I have a problem in the derivation of matrix. Suppose
- $A$ is some $m \times n$ matrix, with $m>n$.
- $B$ is a $m \times 1$ vector.
- $X$ is a $n \times 1$ vector.
If we define $M=(A^{T}A)^{-1}A^{T}$, then how do we write $$(AX-B)^{T}(AX-B)$$ into the form $(X-K)^{T}\Sigma(X-K)$, where $\Sigma$ is a matrix?

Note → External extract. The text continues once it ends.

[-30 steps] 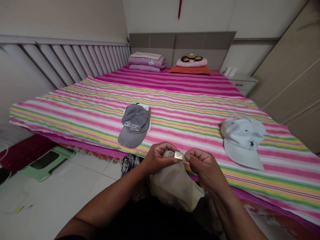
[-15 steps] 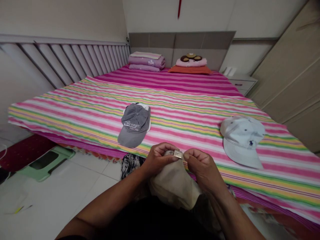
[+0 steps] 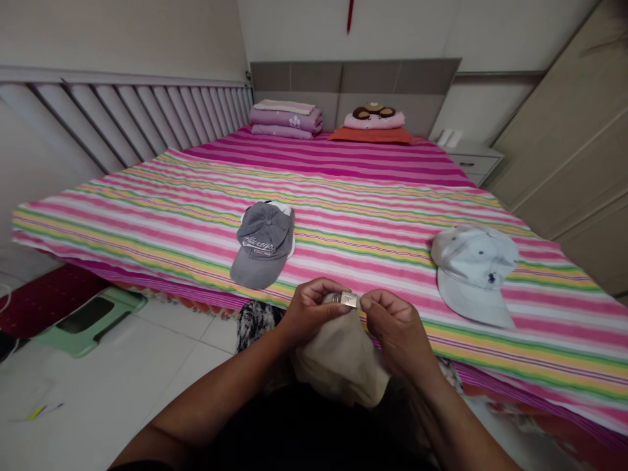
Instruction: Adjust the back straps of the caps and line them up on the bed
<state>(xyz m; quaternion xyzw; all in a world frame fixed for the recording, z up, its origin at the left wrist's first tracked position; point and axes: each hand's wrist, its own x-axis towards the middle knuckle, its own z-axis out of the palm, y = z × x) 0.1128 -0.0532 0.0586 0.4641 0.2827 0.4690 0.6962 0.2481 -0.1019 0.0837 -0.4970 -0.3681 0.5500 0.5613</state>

Here's what I would do. Directly compare the terms on expansion:
$X^{T}A^{T}AX = X^{T} \Sigma X \space\space(1)$
$X^{T}A^{T}B + B^{T}AX = X^{T} \Sigma K + K^{T} \Sigma X \space\space(2)$
$B^{T}B = K^{T} \Sigma K \space\space(3)$
From $(1)$ we get the following:
$\Sigma = A^{T}A \space\space(4)$
Plugging $(4)$ in $(2)$, we get:
$B = AK \space\space(5)$
Now, ideally we would want to use $A^{-1}$ here to get the expression for $K$, but since $m > n$, our matrix $A$ will not be invertible directly. Assuming $M$ to be the left pseudo-inverse of $A$:
$K = MB \space\space(6)$
Plug $(1)$ and $(6)$ in the second expression to verify.